Could you copy every line of the data that contains the word "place"?

DATASET SECTION -
---------------
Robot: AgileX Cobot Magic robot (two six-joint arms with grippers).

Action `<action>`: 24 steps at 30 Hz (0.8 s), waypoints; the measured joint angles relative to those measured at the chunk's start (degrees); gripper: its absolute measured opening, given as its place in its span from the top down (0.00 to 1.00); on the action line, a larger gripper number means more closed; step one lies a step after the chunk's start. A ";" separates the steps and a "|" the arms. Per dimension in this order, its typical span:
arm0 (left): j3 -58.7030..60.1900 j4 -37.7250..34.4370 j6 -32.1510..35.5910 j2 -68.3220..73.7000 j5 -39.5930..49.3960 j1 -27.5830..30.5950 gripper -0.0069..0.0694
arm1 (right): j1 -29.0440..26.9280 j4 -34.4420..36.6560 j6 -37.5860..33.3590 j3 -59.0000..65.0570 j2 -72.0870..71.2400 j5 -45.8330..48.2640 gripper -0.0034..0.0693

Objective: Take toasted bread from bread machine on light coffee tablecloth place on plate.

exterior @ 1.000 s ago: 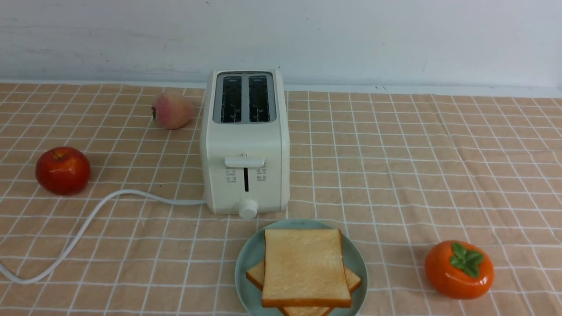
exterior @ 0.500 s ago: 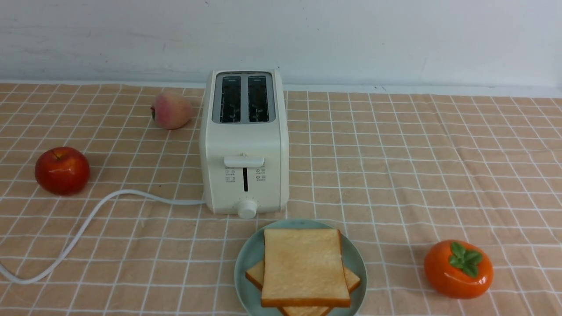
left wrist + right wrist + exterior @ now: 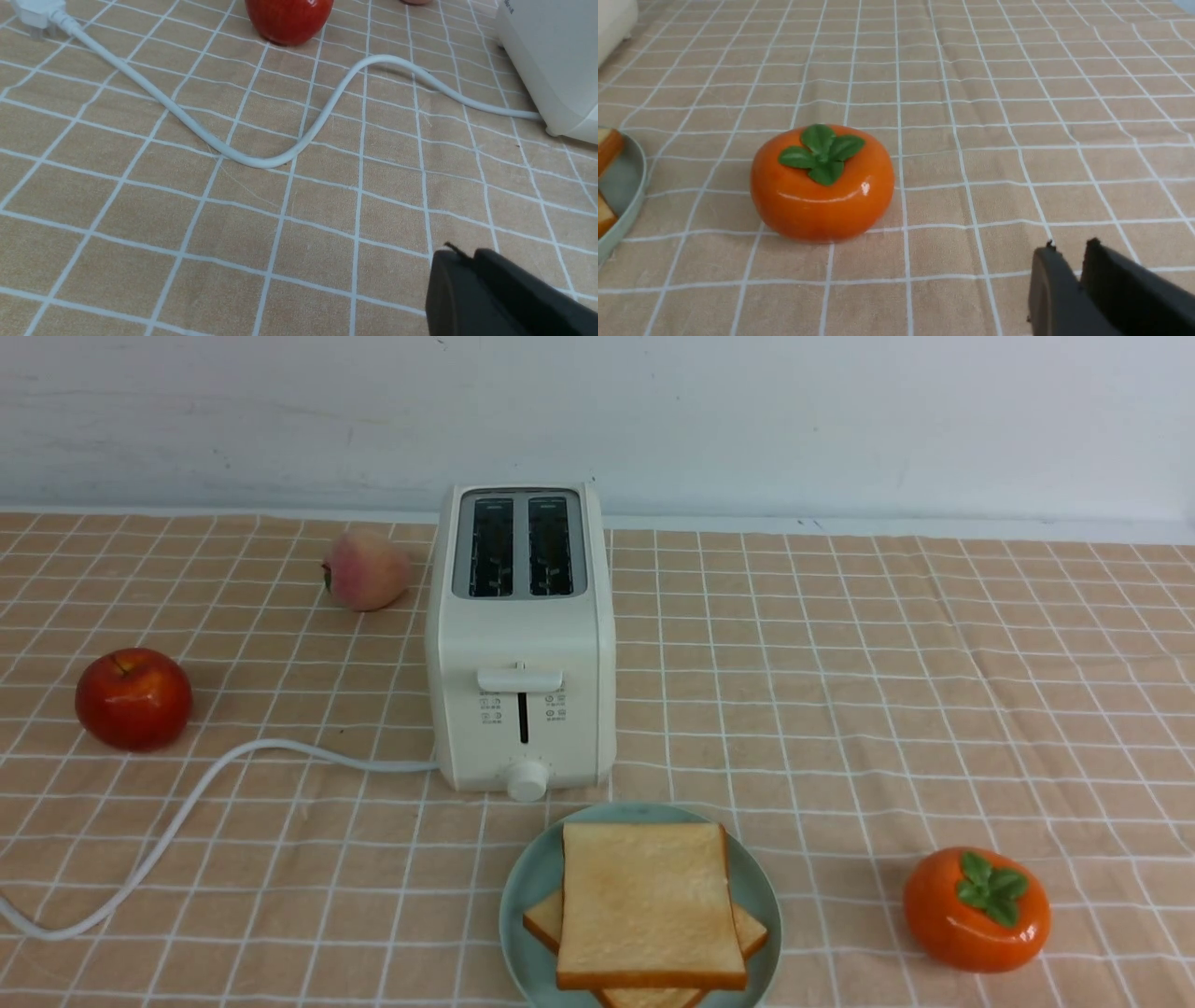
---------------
OUTPUT -
Action `<action>`: 24 steps at 30 Hz (0.8 s), waypoints; the measured joint angles relative to those measured at the chunk's start (degrees); gripper: its absolute measured opening, given as its place in its span from the top down (0.00 to 1.00); on the action line, a larger gripper number means more closed; step one lies a step after the chunk's start. A ";" separates the steps and a "|" the arms. Per dimension in this order, its typical span:
Objective: Take toasted bread from bread machine on light coffee tablecloth place on plate.

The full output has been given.